◆ **Exercise directions**: Report every line of the listing below in which the string "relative" occurs.

◆ **Given data**:
- - -

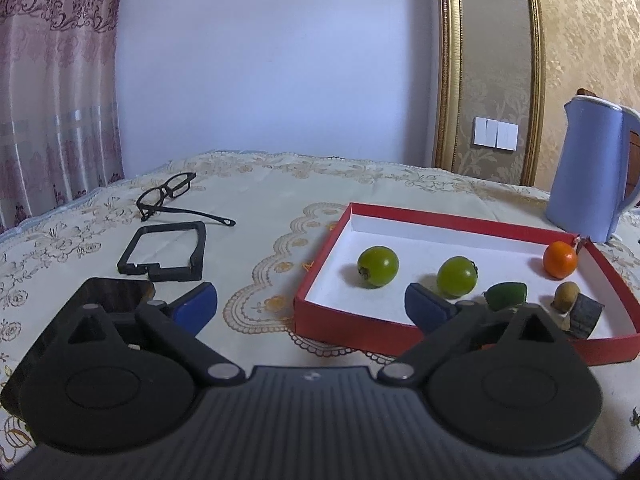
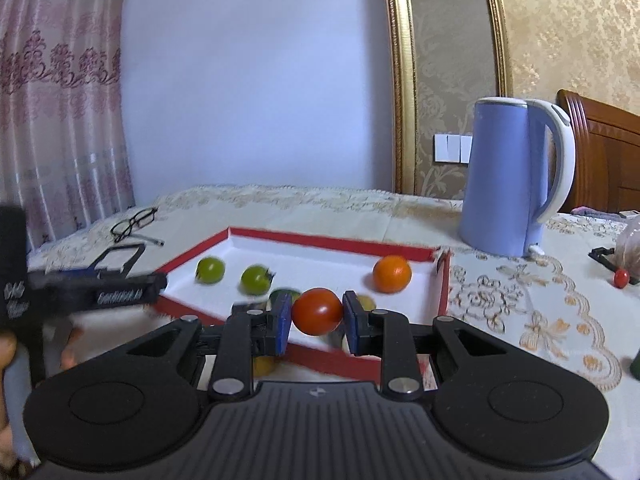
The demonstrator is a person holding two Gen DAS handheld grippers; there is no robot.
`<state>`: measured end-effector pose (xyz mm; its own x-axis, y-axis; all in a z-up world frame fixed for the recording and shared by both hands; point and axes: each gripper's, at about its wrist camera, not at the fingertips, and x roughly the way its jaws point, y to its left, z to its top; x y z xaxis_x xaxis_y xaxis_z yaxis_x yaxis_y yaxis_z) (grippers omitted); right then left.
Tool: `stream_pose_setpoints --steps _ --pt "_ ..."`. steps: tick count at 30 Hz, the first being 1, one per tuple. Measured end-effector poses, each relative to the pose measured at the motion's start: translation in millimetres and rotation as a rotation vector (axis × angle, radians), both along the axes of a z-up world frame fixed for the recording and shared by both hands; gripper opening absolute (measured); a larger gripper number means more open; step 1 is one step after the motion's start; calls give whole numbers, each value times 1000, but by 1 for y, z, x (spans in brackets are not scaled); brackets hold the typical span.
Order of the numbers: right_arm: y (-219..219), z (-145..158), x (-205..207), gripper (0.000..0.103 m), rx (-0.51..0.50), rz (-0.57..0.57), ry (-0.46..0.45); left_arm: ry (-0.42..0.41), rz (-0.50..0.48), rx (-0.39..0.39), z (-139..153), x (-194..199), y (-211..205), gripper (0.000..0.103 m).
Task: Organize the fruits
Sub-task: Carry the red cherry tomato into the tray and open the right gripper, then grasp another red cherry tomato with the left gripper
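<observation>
A red tomato [image 2: 317, 311] is clamped between the blue pads [image 2: 282, 322] of the right gripper [image 2: 316, 322], held over the near edge of a red box [image 2: 320, 241] with a white floor. Inside the box two green tomatoes [image 1: 378, 266] [image 1: 457, 276] and an orange fruit [image 1: 560, 259] are seen, well apart. The left gripper [image 1: 312, 306] is held spread wide and empty beside the box. Behind the box a blue kettle [image 2: 508, 178] is stood; glasses [image 1: 168, 196] are laid on the tablecloth [image 1: 260, 208].

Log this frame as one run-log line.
right tool: shut on red tomato, above red box | left tool: open, nothing held | box: two green tomatoes, orange
</observation>
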<state>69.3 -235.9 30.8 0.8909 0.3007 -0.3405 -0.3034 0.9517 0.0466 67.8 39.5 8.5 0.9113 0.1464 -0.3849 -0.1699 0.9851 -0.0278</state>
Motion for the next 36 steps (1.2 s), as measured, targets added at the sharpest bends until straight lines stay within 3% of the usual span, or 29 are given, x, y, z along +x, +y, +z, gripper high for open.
stream_pose_setpoints --steps 9,19,22,29,36 --pt "10 8 58 27 13 -35 36 6 16 -18 -1 2 4 103" --pt "13 -7 117 29 -11 -138 134 -5 11 13 -1 -1 -1 103" --pt "7 -8 102 29 2 -122 136 -7 4 -1 -1 -1 2 103" --pt "11 -17 19 29 14 6 100 -2 25 4 -1 0 2 103" --pt "53 -34 -13 29 -112 147 117 -3 22 2 -2 -1 3 103"
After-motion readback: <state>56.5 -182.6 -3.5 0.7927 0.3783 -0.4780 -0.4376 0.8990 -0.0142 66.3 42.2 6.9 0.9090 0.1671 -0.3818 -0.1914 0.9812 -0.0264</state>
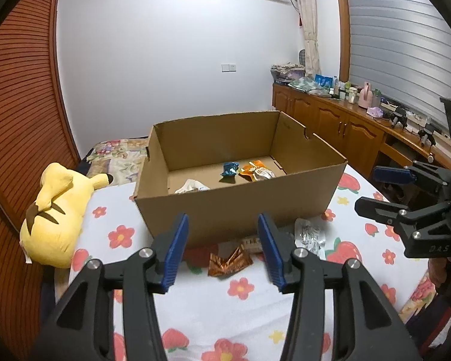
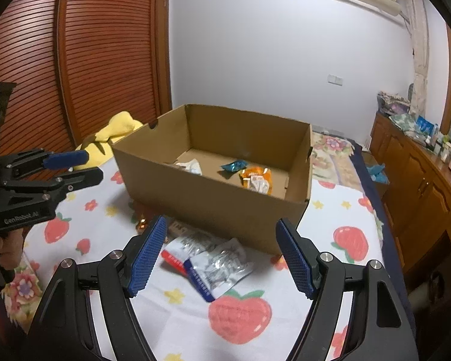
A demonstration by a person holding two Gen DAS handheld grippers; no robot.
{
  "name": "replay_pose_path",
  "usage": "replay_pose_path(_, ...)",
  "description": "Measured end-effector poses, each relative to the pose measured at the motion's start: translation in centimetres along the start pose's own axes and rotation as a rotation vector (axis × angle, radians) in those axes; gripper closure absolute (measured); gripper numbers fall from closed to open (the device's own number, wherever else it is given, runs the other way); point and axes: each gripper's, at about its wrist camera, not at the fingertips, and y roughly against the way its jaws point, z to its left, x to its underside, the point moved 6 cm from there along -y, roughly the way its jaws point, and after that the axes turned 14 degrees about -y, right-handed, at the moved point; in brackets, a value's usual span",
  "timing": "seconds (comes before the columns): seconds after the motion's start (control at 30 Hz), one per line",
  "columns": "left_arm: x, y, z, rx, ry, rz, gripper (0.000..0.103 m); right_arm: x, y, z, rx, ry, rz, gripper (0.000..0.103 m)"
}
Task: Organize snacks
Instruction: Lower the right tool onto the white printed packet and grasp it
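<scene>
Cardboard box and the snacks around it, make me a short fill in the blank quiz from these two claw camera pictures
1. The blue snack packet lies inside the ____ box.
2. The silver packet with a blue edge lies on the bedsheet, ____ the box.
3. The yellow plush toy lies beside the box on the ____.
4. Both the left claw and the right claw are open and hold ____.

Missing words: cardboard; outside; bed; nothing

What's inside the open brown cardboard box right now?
Inside the cardboard box: a white crumpled packet, a blue wrapper and an orange pouch. The near wall hides the floor strip behind it.
</scene>
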Motion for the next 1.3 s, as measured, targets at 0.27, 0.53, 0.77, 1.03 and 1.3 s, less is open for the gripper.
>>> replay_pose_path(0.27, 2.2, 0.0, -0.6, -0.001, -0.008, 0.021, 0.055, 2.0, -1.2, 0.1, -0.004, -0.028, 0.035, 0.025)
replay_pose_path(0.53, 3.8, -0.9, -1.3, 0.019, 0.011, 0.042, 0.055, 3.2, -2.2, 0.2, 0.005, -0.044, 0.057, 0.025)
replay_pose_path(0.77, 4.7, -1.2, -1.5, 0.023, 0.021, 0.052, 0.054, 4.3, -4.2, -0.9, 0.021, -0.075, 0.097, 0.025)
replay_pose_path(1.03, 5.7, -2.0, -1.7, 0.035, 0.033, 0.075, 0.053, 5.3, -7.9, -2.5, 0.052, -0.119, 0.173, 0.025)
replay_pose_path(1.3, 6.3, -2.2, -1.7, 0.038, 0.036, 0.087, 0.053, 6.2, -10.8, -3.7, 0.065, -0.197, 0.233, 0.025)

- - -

◆ **Task answer**:
Tool: `stream_pose_setpoints --steps _ --pt "_ ..."`. steps: tick count at 30 Hz, the first being 1, one per tuple. Measured end-effector poses, each relative to the pose measured at the motion's start: translation in millimetres and rotation as a rotation vector (axis × angle, radians), both along the axes of a z-up world frame fixed for the recording and shared by both hands; gripper opening absolute (measured); a larger gripper number means more open; step 1 is one step after the motion's start; calls give whole numbers, each value times 1000, but by 1 for y, z, x (spans in brackets are not scaled); brackets hold the typical span.
  "description": "Measured end-effector poses, each relative to the pose measured at the motion's start: translation in centimetres along the start pose's own axes and rotation as a rotation vector (axis × angle, radians) in those axes; gripper closure absolute (measured); gripper numbers fall from closed to open (the device's own number, wherever else it is given, runs the other way); point and axes: each gripper's, at about its wrist camera, not at the fingertips, and y roughly against the way its jaws point, z to its left, x to its underside, the point moved 6 cm from there along -y, roughly the way its jaws point, and after that the axes turned 14 degrees about -y, right-handed, at the moved point; in brackets, a value's usual span",

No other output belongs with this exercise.